The Board of Directors of Tacoma School District No. 10 will meet in regular session on Thursday, April 14 at 6 p.m. in the Tacoma City Council Chambers on the first floor of the Tacoma Municipal Building, 747 Market St. in Tacoma, Washington.
By relocating to the City Council Chambers, the meeting can air on live television – on Click channel 25 and Comcast channel 26 – throughout Tacoma.
Please note: The board does not take public comment during the first board meeting of each month. The Tacoma City Council chambers seats only 150.
During the study session portion of the meeting, the school board will review a proposed package of $13 million in budget cuts for the 2011-2012 school year. Over the last two months, the school board and district have engaged more than 2,000 citizens in a series of public meetings and via email on how to deal with a dramatic decrease in state funding.
The district has changed its budget cut proposals based on feedback from citizens.
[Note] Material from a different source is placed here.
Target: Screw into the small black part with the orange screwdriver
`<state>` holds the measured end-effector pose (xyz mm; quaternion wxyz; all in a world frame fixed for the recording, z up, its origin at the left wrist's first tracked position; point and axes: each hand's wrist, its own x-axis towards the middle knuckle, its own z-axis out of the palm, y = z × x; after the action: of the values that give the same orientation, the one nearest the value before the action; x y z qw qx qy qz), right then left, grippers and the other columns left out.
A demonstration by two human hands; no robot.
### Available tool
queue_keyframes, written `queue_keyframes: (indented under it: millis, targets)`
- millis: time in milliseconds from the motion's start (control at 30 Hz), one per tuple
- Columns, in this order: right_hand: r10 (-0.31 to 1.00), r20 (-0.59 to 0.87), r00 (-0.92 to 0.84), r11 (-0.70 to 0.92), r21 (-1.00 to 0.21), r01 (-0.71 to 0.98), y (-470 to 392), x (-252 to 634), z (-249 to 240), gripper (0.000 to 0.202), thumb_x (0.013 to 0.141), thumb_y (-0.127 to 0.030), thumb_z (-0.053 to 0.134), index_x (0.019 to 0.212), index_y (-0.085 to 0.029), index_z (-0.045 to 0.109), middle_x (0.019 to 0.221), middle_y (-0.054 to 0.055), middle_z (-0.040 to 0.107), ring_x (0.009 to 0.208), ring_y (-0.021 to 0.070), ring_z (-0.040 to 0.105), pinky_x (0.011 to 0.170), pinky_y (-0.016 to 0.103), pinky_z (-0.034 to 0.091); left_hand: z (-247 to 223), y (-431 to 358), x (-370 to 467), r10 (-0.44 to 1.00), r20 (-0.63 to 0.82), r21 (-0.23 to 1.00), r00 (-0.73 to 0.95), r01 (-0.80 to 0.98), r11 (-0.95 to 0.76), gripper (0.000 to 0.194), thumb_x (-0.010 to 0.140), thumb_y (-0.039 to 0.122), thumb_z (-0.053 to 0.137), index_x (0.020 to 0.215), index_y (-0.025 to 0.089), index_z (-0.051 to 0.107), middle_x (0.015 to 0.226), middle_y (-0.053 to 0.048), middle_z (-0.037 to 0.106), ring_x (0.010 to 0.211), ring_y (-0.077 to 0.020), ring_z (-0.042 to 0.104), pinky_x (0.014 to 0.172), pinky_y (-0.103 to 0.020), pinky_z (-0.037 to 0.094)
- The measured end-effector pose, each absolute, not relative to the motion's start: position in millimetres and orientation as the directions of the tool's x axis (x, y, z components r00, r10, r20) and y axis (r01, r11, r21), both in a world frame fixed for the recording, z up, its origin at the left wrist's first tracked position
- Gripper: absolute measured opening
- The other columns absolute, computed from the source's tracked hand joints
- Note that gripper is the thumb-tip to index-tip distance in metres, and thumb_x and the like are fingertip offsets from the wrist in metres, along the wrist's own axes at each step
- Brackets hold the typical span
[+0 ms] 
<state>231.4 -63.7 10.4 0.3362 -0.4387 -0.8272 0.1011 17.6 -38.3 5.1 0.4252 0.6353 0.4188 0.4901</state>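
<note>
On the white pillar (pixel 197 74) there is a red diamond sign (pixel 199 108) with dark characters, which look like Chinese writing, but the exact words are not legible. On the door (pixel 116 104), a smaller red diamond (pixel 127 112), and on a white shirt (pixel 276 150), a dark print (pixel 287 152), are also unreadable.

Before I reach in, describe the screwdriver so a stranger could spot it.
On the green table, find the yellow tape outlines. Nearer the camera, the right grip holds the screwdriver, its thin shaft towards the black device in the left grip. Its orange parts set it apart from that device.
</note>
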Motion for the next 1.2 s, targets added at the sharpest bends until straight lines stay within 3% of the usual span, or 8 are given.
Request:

The latest series of cuts includes:
-Closing three low-enrollment elementary schools – McKinley, Wainwright and Franklin – and shifting students to surrounding schools to save $1.8 million.
-Pursuing administrative budget cuts and operational efficiencies to save $2 million. The district originally sought to save $1 million in this area.
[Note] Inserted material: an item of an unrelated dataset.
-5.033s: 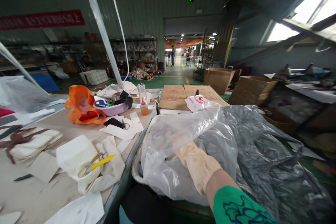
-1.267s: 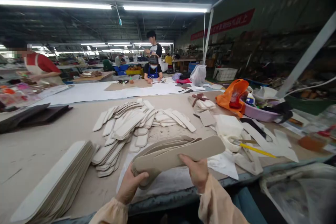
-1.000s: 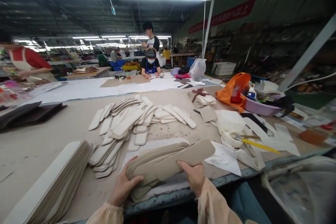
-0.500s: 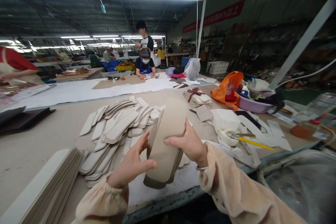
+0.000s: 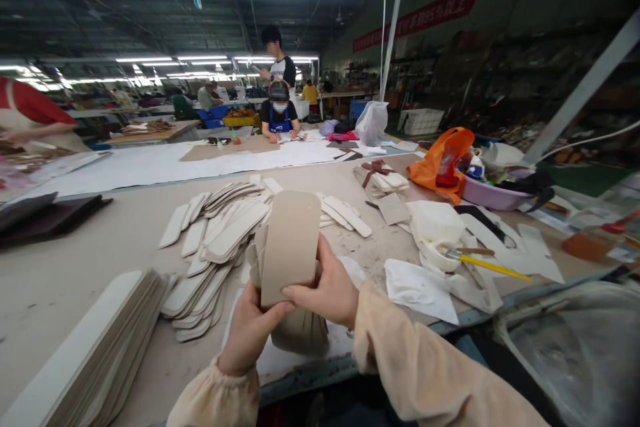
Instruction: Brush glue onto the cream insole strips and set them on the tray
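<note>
A stack of beige strips with rounded ends (image 5: 293,240) is held upright over the table's front edge. My left hand (image 5: 253,327) grips its left side, thumb on the front face. Around the right side wraps my right hand (image 5: 333,287), its thumb also on the front. The lower ends of the strips fan out slightly beneath the hands. Behind them lies a spread heap of similar pale strips (image 5: 233,233). A neat row of long strips (image 5: 85,353) leans at the lower left.
A tied bundle (image 5: 383,180), an orange bag (image 5: 443,163), a lilac basin (image 5: 493,195) and a yellow-handled tool (image 5: 495,267) lie at the right. Dark sheets (image 5: 50,220) are at the left. People work beyond the table (image 5: 135,213).
My left hand, apart from the stack's front before, has closed on its left side. The stack has moved left and stands more upright, and my right hand has moved left with it.
</note>
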Demonstrator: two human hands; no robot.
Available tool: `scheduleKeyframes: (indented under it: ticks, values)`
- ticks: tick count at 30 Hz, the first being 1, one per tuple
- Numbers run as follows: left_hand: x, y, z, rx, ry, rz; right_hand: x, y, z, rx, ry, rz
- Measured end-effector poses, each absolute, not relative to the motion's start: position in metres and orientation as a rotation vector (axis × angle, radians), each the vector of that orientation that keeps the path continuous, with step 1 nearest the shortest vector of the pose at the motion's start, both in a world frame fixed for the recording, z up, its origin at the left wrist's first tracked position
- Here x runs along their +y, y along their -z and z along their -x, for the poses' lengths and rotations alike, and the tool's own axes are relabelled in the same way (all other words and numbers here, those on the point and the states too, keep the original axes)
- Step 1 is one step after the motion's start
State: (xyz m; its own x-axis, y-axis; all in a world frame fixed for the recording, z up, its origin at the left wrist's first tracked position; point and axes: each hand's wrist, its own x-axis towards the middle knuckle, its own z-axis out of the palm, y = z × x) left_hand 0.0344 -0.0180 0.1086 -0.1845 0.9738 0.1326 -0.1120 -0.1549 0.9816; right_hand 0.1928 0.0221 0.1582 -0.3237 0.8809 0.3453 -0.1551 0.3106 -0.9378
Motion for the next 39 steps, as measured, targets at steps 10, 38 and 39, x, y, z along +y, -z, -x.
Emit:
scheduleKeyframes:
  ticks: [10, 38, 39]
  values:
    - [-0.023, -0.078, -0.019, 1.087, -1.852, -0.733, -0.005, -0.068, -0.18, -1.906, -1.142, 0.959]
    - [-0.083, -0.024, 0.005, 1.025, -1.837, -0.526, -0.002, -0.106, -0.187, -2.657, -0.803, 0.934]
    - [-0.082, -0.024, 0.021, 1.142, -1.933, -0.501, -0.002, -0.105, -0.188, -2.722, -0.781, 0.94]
-Pursuing an increase to the elementary school class size ratio by 1 student per class to save $2 million. This budget strategy will require negotiations with the Tacoma Education Association, which represents teachers.
-Cutting more than 50 “unsheltered” positions and programs funded by federal stimulus or one-time funding sources to save $8 million.
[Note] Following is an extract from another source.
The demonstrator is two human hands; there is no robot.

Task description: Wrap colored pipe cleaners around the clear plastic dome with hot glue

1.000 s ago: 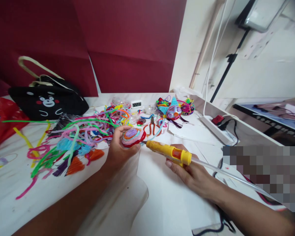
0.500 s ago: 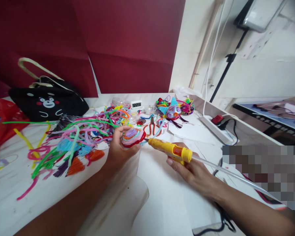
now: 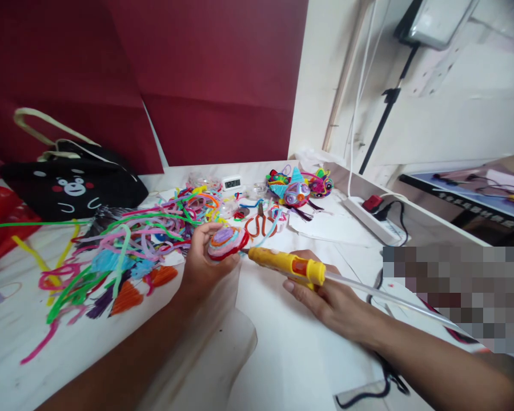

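Yellow glue gun (image 3: pixel 276 261) in right hand (image 3: pixel 332 297), grip wrapped round it; nozzle (image 3: pixel 245 250) at red rim of coiled pipe-cleaner piece (image 3: pixel 225 241), left hand (image 3: pixel 199 267) pinching that. Contact unclear.

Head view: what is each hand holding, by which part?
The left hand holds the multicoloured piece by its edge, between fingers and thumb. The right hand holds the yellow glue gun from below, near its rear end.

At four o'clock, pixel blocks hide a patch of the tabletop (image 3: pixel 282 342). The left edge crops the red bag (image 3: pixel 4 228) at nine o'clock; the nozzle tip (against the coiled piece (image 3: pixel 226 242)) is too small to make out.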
-Spending $10 million from the district’s savings (fund balance) to offset deeper cuts.
The district has removed from the budget reduction package a series of program relocations:
-Shifting the preschool-through-fifth-grade Montessori program currently at Bryant Elementary School to the Franklin Elementary School site and relocating the sixth-through-eighth-grade Montessori program currently at Bryant to Geiger. Under this proposal, the Montessori program relocated at Franklin would have opened up the school to approximately 100 more students from the Franklin and Bryant neighborhoods.
-Shifting the several programs – Head Start, Family Literacy, Indian Education, Tone Transitional Center and Early Childhood Education and Assistance Program – from the old Madison School site to the Bryant Elementary site. Under this proposal, the district would have vacated and closed the Madison building.
-Shifting the special education and ChildFind programs from the old Park Avenue School property to the McKinley Elementary site. Under this earlier proposal, the district would have vacated and closed the Park Avenue site.
The districted removed the proposed program relocations from the latest budget package because none of them affected the district’s budget. Differences of opinion among community advocates for the various programs distracted attention from the more significant budget reduction issues.
All the budget documents provided to the board during the meeting will be available for you on the district's Web site:
www.tacomaschools.org. Just click on the big blue banner that reads "District Budget Outlook."
On that Web site, you will find background documents related to the April 14 board meeting, including detailed charts that show position and program reductions and projected savings.
During the meeting, the board members expect to vote on the proposed budget reductions category by category – administrative cuts and operational efficiencies, unsheltered positions and programs, class size reductions, school closures – rather than as a package.
However, the votes by the board on April 14 will provide guidance to the administration for budget planning purposes only. The school board’s official adoption of the district’s 2011-2012 school year budget will not occur before July.
According to state law, the district must notify teachers by May 15 if their employment contracts will not be renewed for the next school year. To meet that deadline, the district must estimate student enrollment per school to determine the staffing needs at each school, then apply labor contract provisions to determine teacher assignments and employment status.
The votes on the various budget reduction proposals simply allows the district to meet its legal obligation to estimate staffing needs for the coming school year by the state’s deadline.
To officially close a school, the district must follow its policy to conduct two board hearings prior to the board’s final vote to close a school. So an affirmative vote of the board on April 14 would authorize the administration to move forward on the next steps in the school closure process as prescribed by district policy. The school board reserves the right to continue hearing from the public on the proposed closures for specific schools and reserves the right to vote differently on any future official school closure.